A 55-year-old man who was convicted of the kidnapping and murder of an 8-year-old girl, has been sentenced to death in South Carolina.
In recent years South Carolina has used the death penalty sparingly. There have been no executions in the Palmetto state for three years.
Ricky Lee Blackwell Sr., 55, choked Heather Brooke Center and shot her four times in the presence of ex-wife Angela Davis and his grandsons in 2009, The Spartanburg Herald Journal reported.
The newspaper reported that Blackwell and Davis were separated at the time of the crime and Davis was dating Bobby Center, the father of the child. News reports depicted the murder as an act of revenge.
The jury deliberated for more than five hours on Blackwell's fate. His execution is scheduled for June 14 but it is likely to be delayed as the case is appealed.
During closing arguments, Solicitor Barry Barnette told jurors that Center's parents would miss many memories with their daughter.

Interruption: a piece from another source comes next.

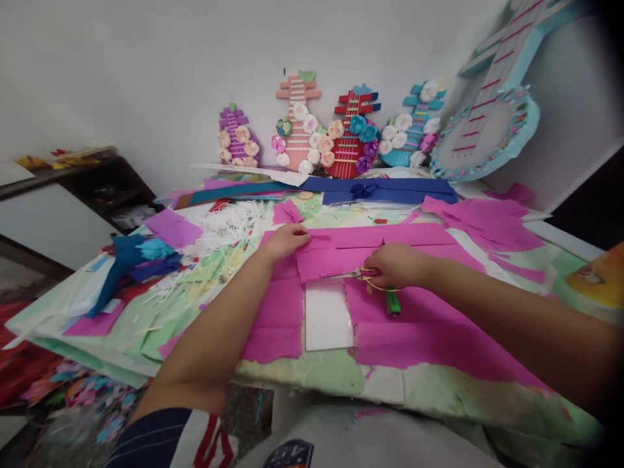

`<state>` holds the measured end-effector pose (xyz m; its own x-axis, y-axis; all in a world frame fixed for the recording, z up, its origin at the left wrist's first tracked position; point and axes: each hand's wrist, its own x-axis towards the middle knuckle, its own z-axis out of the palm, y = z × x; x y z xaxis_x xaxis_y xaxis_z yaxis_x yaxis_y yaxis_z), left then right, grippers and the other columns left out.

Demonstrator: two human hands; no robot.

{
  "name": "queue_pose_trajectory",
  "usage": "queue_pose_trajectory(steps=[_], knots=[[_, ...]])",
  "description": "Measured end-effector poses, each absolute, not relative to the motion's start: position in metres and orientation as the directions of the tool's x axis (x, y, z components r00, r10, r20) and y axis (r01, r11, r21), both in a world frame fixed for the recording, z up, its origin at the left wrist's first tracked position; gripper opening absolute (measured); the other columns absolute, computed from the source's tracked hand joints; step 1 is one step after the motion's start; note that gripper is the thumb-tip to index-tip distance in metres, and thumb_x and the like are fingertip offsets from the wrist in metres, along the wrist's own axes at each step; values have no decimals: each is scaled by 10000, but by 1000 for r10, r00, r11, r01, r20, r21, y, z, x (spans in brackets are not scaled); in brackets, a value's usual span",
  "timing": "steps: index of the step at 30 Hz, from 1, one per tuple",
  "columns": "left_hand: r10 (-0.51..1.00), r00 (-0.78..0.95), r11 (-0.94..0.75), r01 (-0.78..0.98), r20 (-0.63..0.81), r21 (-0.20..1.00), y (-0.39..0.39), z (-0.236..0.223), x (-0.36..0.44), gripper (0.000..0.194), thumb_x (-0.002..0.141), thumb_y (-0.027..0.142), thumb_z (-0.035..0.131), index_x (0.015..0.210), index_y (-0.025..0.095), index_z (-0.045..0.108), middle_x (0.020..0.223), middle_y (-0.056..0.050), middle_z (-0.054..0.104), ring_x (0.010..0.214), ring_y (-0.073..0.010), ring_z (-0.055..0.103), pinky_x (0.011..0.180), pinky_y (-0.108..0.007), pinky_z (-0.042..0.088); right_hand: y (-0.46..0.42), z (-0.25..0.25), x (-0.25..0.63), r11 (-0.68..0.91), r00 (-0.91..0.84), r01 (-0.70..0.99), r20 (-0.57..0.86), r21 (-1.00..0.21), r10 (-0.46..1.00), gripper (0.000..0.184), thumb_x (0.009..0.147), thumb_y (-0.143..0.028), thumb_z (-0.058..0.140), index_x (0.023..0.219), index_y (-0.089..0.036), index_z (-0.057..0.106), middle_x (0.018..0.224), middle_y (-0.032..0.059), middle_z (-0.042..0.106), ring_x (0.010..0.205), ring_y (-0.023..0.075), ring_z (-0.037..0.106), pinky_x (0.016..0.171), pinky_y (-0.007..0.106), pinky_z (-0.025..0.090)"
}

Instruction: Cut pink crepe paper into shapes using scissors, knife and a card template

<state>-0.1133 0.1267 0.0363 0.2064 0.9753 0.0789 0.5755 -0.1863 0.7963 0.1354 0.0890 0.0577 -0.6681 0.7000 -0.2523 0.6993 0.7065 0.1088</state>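
Note:
My right hand (390, 266) grips a pair of scissors (358, 273) with gold-coloured handles. Their blades point left along the lower edge of a pink paper strip (324, 263). My left hand (287, 240) is closed at the strip's upper left, thumb and fingers pinching the pink paper there. Below the strip, a white rectangle (328, 317) shows through a gap in the larger pink sheet (414, 341). A green object (392, 302) shows just under my right hand; its kind is partly hidden.
Several decorated paper-flower guitars (348, 140) lean on the back wall, with a larger light-blue one (509, 130) at the right. Blue strips (390, 190) lie behind the pink paper. White shredded strands (229, 227) and paper scraps (173, 227) cover the table's left.

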Motion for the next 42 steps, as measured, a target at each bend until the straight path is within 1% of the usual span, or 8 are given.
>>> queue_pose_trajectory(steps=[4, 10, 18, 22, 27, 31, 35, 42], knots=[[974, 212, -192, 562, 84, 805, 126, 37, -113, 245, 629, 376, 534, 677, 140, 579, 616, 12, 528, 588, -120, 464, 559, -240, 344, 87, 58, 135, 695, -656, 712, -256, 101, 710, 285, 680, -415, 441, 705, -178, 598, 708, 66, 615, 623, 174, 536, 499, 256, 261], [976, 195, -189, 559, 93, 807, 126, 36, -114, 234, 638, 367, 532, 681, 140, 573, 607, 18, 515, 576, -113, 453, 555, -238, 341, 84, 58, 131, 671, -650, 728, -168, 144, 741, 372, 686, -488, 418, 784, -177, 599, 780, 89, 619, 696, 208, 550, 516, 258, 289], [979, 179, -181, 579, 93, 795, 124, 42, -115, 204, 639, 341, 538, 669, 144, 579, 601, 21, 519, 578, -118, 459, 554, -241, 334, 83, 57, 117, 691, -659, 705, -215, 157, 721, 391, 693, -476, 420, 821, -158, 609, 815, 110, 621, 729, 226, 565, 538, 281, 323], [981, 163, -180, 568, 105, 803, 123, 42, -115, 193, 644, 332, 538, 694, 151, 581, 624, 17, 531, 589, -119, 466, 560, -240, 344, 83, 56, 109, 707, -670, 690, -232, 154, 705, 431, 692, -510, 421, 844, -153, 608, 836, 121, 620, 740, 235, 565, 532, 281, 329], [983, 153, -173, 558, 105, 812, 123, 41, -118, 191, 633, 326, 546, 692, 148, 580, 629, 14, 533, 590, -118, 467, 561, -240, 344, 86, 50, 105, 734, -701, 658, -223, 166, 678, 414, 690, -504, 420, 812, -156, 608, 796, 116, 617, 705, 229, 565, 524, 271, 317], [985, 149, -160, 549, 93, 820, 120, 40, -120, 199, 629, 336, 542, 681, 147, 576, 605, 21, 517, 569, -112, 458, 547, -236, 338, 87, 46, 108, 750, -722, 647, -206, 138, 661, 397, 683, -508, 415, 757, -165, 600, 760, 101, 613, 678, 214, 558, 494, 258, 282], [988, 129, -141, 546, 83, 826, 119, 39, -122, 205, 632, 344, 538, 674, 147, 575, 580, 25, 499, 540, -105, 438, 521, -233, 322, 88, 48, 111, 756, -731, 638, -191, 150, 655, 336, 677, -459, 431, 740, -171, 592, 745, 87, 613, 663, 203, 556, 472, 250, 248], [991, 101, -129, 536, 89, 834, 119, 39, -121, 212, 622, 350, 557, 670, 145, 580, 583, 23, 500, 541, -103, 433, 521, -231, 323, 87, 54, 113, 741, -711, 650, -210, 168, 671, 346, 685, -460, 427, 756, -170, 603, 753, 87, 620, 679, 200, 558, 486, 242, 260]])
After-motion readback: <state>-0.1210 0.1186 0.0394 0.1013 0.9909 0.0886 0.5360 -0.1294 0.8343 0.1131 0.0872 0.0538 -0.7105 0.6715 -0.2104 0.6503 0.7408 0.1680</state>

"They'll never see her go on her first date." He said, according to reports. "They won't see her go to her first prom. They won't see her graduate from high school. How much would they pay to have one phone call, to send a piece of mail to her?"
The defense argued Blackwell was mentally disabled. Barnette said the forensic psychologist who testified was not "credible," pointing to two other psychologists who did not find Blackwell to have mental disability issues.

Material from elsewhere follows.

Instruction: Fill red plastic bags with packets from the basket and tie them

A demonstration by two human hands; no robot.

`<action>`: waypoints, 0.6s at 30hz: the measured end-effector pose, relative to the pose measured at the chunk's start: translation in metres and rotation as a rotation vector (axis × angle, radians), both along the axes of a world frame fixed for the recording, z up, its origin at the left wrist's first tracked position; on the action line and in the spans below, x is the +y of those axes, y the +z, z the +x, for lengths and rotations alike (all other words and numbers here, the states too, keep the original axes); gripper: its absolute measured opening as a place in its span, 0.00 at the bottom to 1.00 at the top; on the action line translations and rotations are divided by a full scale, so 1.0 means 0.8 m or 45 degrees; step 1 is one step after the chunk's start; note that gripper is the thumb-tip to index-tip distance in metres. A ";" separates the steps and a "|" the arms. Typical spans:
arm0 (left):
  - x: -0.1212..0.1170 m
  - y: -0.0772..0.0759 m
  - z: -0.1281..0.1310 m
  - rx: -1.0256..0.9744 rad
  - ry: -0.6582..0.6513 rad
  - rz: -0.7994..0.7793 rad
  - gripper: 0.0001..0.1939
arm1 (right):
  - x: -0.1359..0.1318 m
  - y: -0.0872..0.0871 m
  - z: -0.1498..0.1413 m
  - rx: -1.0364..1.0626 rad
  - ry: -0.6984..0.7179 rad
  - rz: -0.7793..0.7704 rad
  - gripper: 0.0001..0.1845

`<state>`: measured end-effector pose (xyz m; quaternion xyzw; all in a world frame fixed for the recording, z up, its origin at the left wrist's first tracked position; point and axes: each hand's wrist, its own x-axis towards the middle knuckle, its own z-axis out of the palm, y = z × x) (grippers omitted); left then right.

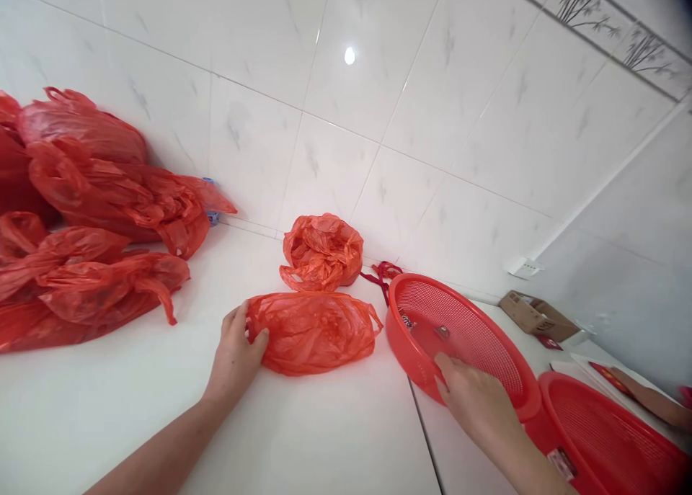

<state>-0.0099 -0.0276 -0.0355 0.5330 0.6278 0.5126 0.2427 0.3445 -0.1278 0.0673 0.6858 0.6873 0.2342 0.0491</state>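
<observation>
Red bag (318,334), thin, translucent, wrinkled, handle loop rightward | my left hand (236,352) pinches its left edge | my right hand (476,401) clamps the perforated basket (405,347) by its rim

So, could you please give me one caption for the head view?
Left hand on a red bag, right hand gripping a red basket, before a tiled wall.

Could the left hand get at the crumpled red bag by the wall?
Probably yes. The crumpled bag sits just behind the open bag, with nothing over it. The left hand would likely need to release the open bag's edge first.
</observation>
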 end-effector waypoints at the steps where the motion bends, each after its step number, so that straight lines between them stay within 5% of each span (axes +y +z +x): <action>1: -0.001 0.001 0.000 -0.002 0.002 -0.008 0.35 | -0.008 -0.002 0.000 -0.040 0.012 -0.028 0.10; 9: -0.004 0.008 0.000 0.027 -0.020 -0.066 0.37 | -0.050 -0.033 0.011 0.004 0.338 0.050 0.09; 18: -0.004 0.010 0.000 0.018 -0.024 -0.100 0.40 | -0.119 -0.021 0.036 0.178 0.283 0.262 0.16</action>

Blackwell made a number of suicide attempts. He shot himself in the stomach after officers arrived responding to the 2009 shooting. Barnette said these were ploys for attention rather than evidence of a mental problem.
The jurors did not find Blackwell mentally challenged and unanimously agreed there were aggravating circumstances to the crime.
In the past South Carolina has passed the death penalty on prisoners with low IQs and mental disability issues. Earlier this month , Edward Lee Elmore was released from prison in South Carolina after agreeing to a plea arrangement in which he maintained his innocence but the state could re-convict him of murder in a new trial. His release came after 30 years on death row following a conviction in 1982 for the sexual assault and murder of an elderly woman in Greenwood, South Carolina.
"The state's case was based on evidence gathered from a questionable investigation and on testimony with glaring discrepancies," stated the Death Penalty Information Center.
In February 2010, Elmore was taken off death row after he was found to have intellectual disabilities and was thus was ineligible for execution.
His defense attorneys claimed police planted evidence and prosecutors manipulated the facts of the case to cast Elmore as the only suspect in the 1982 murder of 75-year-old Dorothy Edwards, CNN reported.